In last week’s newsletter, we looked back to the Great Depression and the U.S. government’s ban on investing in gold, which lasted from 1933 until 1974.
This piece of recent history is often discussed in crypto circles and recently made a resurgence, with some commentators mentioning that in a post-COVID-19 economic environment, such a scenario could very well happen again.
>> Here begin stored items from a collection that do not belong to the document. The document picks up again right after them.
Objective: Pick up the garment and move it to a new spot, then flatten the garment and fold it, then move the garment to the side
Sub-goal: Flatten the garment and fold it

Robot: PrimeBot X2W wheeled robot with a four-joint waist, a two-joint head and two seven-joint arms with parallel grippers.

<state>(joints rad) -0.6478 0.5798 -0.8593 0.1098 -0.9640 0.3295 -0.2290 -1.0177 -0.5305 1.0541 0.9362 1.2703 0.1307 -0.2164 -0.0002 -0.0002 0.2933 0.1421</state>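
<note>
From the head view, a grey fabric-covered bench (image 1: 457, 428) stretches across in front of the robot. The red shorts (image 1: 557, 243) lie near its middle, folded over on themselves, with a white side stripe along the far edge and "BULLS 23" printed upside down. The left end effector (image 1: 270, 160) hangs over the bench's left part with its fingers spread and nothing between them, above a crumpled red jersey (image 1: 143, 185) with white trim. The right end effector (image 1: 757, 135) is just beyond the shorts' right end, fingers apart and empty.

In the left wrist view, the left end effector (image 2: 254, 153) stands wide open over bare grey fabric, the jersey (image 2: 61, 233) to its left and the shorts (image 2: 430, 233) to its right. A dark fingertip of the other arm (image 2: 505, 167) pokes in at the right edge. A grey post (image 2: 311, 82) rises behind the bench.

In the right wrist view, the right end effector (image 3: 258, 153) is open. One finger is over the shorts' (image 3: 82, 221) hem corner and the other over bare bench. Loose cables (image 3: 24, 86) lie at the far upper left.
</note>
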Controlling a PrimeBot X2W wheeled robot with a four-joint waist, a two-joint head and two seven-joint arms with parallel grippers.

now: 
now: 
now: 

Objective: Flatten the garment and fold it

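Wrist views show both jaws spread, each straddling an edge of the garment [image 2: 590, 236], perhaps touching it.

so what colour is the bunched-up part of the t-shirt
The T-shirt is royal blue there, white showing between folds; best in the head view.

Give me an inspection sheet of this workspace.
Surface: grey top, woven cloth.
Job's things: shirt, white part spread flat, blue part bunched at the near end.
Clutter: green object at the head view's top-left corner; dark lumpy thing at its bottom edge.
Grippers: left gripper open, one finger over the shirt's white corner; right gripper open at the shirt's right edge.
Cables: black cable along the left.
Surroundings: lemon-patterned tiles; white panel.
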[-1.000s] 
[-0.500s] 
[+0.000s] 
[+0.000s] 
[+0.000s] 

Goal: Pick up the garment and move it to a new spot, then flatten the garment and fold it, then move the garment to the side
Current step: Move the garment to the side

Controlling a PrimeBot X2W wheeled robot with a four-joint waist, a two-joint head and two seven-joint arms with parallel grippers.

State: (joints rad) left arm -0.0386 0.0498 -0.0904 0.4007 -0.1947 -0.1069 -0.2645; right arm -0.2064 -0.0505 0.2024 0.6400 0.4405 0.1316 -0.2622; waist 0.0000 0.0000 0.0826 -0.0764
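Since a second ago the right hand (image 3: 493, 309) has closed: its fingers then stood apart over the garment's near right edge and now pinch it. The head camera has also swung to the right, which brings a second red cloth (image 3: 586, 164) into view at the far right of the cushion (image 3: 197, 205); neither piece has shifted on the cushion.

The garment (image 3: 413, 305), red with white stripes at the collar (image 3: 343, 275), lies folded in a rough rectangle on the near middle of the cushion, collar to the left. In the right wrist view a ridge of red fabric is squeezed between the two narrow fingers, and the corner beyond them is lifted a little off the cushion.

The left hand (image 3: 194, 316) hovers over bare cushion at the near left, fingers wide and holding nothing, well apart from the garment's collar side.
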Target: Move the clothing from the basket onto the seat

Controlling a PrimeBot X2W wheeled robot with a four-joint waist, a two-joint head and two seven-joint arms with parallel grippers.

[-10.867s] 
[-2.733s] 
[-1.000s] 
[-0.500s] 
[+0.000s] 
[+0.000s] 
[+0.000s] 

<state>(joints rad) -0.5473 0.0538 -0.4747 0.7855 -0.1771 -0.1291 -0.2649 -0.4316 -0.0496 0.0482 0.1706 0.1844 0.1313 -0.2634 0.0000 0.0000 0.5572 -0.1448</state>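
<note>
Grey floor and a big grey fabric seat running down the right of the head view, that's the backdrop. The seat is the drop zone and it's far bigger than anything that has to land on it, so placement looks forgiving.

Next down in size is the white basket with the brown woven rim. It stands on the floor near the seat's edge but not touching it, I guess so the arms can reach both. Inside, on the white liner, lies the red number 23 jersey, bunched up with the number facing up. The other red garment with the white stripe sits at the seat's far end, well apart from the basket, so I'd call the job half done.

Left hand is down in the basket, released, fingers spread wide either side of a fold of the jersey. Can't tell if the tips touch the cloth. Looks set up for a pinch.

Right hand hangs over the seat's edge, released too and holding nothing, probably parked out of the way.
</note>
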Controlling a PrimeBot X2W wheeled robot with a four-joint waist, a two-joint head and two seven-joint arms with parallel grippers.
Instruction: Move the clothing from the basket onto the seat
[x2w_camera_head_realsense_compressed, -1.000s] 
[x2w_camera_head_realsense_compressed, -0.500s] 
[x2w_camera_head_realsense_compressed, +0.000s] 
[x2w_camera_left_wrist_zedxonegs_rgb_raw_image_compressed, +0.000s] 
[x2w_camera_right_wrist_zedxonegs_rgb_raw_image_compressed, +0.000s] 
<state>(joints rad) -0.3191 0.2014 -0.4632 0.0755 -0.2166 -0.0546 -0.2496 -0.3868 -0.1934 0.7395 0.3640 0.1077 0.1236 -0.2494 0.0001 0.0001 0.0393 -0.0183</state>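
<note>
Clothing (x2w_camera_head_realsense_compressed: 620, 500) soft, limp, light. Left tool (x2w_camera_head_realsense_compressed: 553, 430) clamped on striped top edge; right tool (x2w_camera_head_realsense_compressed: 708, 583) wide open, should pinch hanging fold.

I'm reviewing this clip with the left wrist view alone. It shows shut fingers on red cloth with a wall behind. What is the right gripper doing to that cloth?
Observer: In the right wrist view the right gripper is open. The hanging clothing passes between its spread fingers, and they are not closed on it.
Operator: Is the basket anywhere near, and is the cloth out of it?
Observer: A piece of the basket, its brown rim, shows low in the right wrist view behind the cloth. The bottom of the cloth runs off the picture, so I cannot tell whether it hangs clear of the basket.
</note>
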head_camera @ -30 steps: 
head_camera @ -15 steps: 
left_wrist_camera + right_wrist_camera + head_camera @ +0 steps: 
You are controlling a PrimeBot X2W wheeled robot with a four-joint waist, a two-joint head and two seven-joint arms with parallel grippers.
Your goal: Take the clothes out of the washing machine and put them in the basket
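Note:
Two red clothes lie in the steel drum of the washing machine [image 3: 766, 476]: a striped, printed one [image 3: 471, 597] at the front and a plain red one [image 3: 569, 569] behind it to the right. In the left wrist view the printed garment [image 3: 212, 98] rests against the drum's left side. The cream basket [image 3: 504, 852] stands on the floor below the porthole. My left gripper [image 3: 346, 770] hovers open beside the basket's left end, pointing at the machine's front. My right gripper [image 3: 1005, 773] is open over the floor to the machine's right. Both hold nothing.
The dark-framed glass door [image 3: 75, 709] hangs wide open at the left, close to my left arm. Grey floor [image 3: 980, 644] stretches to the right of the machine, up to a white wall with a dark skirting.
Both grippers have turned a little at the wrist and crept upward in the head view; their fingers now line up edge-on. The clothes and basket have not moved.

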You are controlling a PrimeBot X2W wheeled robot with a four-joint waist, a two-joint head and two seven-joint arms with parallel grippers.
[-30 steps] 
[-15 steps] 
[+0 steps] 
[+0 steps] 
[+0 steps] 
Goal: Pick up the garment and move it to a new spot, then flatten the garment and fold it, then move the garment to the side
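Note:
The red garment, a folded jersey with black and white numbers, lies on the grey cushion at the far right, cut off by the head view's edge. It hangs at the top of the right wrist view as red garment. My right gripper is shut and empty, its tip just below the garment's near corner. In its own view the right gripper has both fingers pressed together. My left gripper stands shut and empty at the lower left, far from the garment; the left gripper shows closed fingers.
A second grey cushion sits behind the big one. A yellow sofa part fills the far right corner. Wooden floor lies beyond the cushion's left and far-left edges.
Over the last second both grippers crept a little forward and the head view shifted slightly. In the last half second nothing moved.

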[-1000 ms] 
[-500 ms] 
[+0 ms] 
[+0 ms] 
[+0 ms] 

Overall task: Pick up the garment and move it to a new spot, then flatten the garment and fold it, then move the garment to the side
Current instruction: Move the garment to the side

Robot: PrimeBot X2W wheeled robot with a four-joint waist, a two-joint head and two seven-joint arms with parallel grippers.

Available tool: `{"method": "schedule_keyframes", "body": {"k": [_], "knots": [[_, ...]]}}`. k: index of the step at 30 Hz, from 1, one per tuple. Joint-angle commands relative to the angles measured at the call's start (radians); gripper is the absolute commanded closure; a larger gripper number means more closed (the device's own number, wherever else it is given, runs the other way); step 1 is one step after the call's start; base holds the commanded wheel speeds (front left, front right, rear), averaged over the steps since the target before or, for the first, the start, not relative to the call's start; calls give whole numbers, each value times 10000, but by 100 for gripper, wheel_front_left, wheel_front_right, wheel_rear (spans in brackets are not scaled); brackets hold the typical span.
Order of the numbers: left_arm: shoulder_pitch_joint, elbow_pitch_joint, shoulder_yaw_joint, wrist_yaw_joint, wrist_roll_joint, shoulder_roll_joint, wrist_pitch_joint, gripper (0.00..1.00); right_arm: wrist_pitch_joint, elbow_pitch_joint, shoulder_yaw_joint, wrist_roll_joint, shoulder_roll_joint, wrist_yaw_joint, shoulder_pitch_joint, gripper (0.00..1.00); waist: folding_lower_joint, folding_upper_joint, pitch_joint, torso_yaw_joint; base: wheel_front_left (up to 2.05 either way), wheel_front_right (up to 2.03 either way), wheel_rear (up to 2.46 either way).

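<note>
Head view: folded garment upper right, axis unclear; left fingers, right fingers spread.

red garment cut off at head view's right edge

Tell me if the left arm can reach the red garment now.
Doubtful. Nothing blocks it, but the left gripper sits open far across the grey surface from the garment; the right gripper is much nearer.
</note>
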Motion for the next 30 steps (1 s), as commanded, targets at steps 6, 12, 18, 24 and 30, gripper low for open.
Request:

Source: Library of Congress
For example, Bridgewater’s Ray Dalio recently wrote:
“If history and logic are to be a guide, policy makers who are short of money will raise taxes and won’t like these capital movements out of debt assets and into other storehold of wealth assets and other tax domains so they could very well impose prohibitions against capital movements to other assets (e.g., gold, Bitcoin, etc.) and other locations. These tax changes could be more shocking than expected.”
Ray Dalio also mentioned that he believes there is a “good probability” that governments will try to ban Bitcoin.
It’s certainly worth reflecting on whether a government could ban Bitcoin.
In theory at least, banning Bitcoin could be easier than banning gold.
For instance, unlike gold that one can physically hide, Bitcoin transactions are traceable, meaning governments could trace it back to their owners using some of the tools available in the market today along with the quasi omnipresence of KYC requirements at crypto exchanges.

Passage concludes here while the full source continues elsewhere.